If a plant does not absorb enough water, it wilts. When you see your plant leaves drooping, it is because the turgor pressure in its cells has dropped and the cells can no longer support the plant. After a while, the plant will start to die and will undergo plasmolysis. In this process, the vacuoles of the plant cells shrivel and pull the cytoplasm away from the cell walls, causing the plant to lose strength and die.
CHLOROPLASTS
Unlike animal cells, plant cells and certain types of algae contain chloroplasts. These organelles contain a green pigment called chlorophyll. All green parts of the plant contain chloroplasts, including the stem, the leaves, and, sometimes, unripe fruit. During the process of photosynthesis, the chlorophyll molecules in the chloroplasts capture light energy from the sun and store it in a chemical form. Photosynthesis provides energy for all living things in the form of glucose.

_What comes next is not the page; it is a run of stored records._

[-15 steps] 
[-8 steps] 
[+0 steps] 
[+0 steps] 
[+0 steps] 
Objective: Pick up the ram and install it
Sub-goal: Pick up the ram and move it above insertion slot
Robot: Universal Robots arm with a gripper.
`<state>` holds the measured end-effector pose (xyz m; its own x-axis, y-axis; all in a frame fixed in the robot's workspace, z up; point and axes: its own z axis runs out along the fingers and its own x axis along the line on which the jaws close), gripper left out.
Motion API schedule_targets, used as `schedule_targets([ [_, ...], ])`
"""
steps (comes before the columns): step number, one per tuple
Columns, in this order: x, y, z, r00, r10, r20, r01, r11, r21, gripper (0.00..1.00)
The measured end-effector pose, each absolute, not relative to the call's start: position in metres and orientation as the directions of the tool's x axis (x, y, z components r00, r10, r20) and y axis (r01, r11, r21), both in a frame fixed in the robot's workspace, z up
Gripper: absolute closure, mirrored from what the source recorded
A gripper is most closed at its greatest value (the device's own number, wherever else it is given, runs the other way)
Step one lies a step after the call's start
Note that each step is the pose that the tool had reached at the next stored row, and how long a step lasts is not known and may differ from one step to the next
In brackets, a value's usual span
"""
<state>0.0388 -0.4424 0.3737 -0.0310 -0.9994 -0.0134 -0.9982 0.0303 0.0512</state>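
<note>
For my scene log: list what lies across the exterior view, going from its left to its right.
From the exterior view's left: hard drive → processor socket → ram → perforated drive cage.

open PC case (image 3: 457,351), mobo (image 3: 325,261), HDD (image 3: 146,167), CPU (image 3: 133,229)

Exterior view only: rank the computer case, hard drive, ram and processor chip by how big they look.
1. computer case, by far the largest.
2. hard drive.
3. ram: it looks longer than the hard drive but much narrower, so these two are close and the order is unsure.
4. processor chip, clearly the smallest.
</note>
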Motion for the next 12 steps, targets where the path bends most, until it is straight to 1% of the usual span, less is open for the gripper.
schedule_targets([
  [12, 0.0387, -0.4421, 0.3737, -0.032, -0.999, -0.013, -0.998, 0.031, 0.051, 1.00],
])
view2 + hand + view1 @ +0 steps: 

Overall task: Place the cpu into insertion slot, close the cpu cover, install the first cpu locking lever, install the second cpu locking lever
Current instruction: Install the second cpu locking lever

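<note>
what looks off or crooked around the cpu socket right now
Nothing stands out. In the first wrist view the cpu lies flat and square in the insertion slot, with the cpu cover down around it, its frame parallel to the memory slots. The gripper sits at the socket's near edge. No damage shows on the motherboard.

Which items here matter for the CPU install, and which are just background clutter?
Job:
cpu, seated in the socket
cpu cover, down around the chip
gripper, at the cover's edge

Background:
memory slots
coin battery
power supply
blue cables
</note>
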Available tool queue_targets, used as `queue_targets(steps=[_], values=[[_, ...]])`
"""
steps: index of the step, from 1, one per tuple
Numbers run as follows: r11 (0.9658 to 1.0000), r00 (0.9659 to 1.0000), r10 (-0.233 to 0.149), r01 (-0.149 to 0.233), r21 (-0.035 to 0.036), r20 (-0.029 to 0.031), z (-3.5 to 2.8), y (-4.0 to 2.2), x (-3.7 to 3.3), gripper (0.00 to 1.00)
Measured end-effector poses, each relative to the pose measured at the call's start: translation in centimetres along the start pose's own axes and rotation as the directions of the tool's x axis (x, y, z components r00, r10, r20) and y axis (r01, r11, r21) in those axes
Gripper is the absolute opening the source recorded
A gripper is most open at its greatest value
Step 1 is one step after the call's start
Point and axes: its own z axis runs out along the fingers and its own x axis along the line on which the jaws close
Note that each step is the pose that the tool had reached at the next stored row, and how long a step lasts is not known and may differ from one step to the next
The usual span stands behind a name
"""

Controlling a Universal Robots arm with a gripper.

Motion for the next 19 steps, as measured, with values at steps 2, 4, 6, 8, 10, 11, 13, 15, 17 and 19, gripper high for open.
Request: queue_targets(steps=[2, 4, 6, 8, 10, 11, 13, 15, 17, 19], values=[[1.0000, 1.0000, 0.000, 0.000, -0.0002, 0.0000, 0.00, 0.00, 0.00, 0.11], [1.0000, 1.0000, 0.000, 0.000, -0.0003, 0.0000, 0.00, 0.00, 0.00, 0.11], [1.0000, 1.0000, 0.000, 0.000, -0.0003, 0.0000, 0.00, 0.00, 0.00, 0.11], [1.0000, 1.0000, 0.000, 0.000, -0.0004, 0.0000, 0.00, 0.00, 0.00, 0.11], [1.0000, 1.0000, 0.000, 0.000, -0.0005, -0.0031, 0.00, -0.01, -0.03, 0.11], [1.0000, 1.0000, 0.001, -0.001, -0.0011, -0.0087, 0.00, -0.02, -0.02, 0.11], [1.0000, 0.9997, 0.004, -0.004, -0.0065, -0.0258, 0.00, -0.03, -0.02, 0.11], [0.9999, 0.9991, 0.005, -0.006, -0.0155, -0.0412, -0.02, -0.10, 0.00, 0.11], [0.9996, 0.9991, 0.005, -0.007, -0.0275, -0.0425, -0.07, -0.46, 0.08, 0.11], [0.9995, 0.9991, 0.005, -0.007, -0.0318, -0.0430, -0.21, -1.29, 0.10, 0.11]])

The pigment in the chloroplasts, known as chlorophyll, traps the light energy. If you have ever worn a black shirt on a very sunny day, you know that dark colors absorb more light than light colors. You most likely felt warmer than normal because the more pigment a substance has, the more light it will trap.
Chloroplasts belong to a group of organelles, known as plastids, which are found in the cytoplasm of plant cells. Chromoplasts are another type of plastid. They contain pigments called carotenoids, which give fruits, flowers, and autumn leaves their orange and yellow hues. Carotenoids can be a variety of colors, while chlorophyll is always green. Sometimes, chloroplasts will convert into chromoplasts. When this occurs in fruit, the color changes from green to a color characteristic of that fruit. This color change is a sign that the fruit is ripe and ready to eat.
The chloroplast is enclosed in a double membrane, within which are the stroma (a matrix containing dissolved enzymes) and the lamellae (internal membranes folded into closed disks, the thylakoids). Encyclopædia Britannica, Inc.
Chlorophyll, the green pigment inside the chloroplasts, absorbs red and blue light rays from the sun, and it reflects green light rays. This is why leaves are green. In autumn, the chlorophyll in most plants breaks down. Other pigments, such as carotene and tannin, become more abundant. These other pigments reflect orange, yellow, and brown light, making the leaves display a stunning array of fall colors.
Some of the pigments that make fall foliage so colorful are the orange carotenes and the yellow xanthophylls. Jeremy Woodhouse/Stockbyte/Getty Images
Cacti adapted to live in places with little water. Given that most water loss in plants happens through the leaves, the leaves of cacti have been reduced to form the protective spines. Oleg Znamenskiy/Shutterstock.com
Some plant cells contain more chloroplasts than other plant cells. The amount of chloroplasts is determined by the position of the cells inside the plant. Since leaves are the main sites of photosynthesis, cells on the inside of the leaves contain the most chloroplasts. In most plants, the flat surface of the leaves provides a large area for sunlight absorption. The chloroplasts of cacti are located in the green spongy stem rather than the leaves (which have been modified to form the cactus spines) and photosynthesis thus occurs there.